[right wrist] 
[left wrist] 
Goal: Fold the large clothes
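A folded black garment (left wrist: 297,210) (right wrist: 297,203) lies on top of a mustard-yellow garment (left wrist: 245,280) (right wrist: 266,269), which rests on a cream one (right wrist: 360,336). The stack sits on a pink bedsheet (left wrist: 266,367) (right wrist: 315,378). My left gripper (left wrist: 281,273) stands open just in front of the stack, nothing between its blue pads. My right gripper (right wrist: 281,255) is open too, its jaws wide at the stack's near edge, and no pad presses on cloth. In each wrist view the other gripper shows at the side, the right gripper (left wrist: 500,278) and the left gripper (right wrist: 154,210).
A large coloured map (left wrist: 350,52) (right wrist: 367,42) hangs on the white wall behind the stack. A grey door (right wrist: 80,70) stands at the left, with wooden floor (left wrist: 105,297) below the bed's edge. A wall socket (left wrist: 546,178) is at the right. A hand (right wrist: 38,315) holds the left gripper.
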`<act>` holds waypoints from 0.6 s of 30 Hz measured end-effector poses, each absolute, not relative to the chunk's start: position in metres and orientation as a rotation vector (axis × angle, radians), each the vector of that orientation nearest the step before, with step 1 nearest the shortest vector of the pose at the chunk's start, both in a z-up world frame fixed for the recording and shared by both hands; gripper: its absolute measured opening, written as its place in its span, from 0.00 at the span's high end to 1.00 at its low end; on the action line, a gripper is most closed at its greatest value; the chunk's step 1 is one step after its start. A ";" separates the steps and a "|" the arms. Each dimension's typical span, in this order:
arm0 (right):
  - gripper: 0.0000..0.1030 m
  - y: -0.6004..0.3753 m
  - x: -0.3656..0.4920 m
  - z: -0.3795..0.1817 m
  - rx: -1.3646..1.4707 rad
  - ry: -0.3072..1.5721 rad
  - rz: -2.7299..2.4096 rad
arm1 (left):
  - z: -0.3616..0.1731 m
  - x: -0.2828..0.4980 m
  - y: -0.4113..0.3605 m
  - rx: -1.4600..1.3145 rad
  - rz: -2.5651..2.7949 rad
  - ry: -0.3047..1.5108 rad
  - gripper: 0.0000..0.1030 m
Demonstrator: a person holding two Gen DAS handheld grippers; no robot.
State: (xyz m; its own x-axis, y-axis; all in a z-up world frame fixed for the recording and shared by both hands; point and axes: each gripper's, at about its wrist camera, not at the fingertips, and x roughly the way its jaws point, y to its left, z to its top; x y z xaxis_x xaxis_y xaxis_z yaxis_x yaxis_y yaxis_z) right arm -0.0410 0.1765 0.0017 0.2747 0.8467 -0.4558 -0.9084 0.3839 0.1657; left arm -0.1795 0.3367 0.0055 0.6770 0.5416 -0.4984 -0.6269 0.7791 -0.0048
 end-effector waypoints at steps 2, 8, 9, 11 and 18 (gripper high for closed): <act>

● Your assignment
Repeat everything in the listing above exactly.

● Written reply
[right wrist] 
[left wrist] 
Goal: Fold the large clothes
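A folded black garment (left wrist: 297,210) (right wrist: 297,203) lies on top of a mustard-yellow garment (left wrist: 245,280) (right wrist: 266,269), which rests on a cream one (right wrist: 360,336). The stack sits on a pink bedsheet (left wrist: 266,367) (right wrist: 315,378). My left gripper (left wrist: 281,273) stands open just in front of the stack, nothing between its blue pads. My right gripper (right wrist: 281,255) is open too, its jaws wide at the stack's near edge, and no pad presses on cloth. In each wrist view the other gripper shows at the side, the right gripper (left wrist: 500,278) and the left gripper (right wrist: 154,210).
A large coloured map (left wrist: 350,52) (right wrist: 367,42) hangs on the white wall behind the stack. A grey door (right wrist: 80,70) stands at the left, with wooden floor (left wrist: 105,297) below the bed's edge. A wall socket (left wrist: 546,178) is at the right. A hand (right wrist: 38,315) holds the left gripper.
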`<act>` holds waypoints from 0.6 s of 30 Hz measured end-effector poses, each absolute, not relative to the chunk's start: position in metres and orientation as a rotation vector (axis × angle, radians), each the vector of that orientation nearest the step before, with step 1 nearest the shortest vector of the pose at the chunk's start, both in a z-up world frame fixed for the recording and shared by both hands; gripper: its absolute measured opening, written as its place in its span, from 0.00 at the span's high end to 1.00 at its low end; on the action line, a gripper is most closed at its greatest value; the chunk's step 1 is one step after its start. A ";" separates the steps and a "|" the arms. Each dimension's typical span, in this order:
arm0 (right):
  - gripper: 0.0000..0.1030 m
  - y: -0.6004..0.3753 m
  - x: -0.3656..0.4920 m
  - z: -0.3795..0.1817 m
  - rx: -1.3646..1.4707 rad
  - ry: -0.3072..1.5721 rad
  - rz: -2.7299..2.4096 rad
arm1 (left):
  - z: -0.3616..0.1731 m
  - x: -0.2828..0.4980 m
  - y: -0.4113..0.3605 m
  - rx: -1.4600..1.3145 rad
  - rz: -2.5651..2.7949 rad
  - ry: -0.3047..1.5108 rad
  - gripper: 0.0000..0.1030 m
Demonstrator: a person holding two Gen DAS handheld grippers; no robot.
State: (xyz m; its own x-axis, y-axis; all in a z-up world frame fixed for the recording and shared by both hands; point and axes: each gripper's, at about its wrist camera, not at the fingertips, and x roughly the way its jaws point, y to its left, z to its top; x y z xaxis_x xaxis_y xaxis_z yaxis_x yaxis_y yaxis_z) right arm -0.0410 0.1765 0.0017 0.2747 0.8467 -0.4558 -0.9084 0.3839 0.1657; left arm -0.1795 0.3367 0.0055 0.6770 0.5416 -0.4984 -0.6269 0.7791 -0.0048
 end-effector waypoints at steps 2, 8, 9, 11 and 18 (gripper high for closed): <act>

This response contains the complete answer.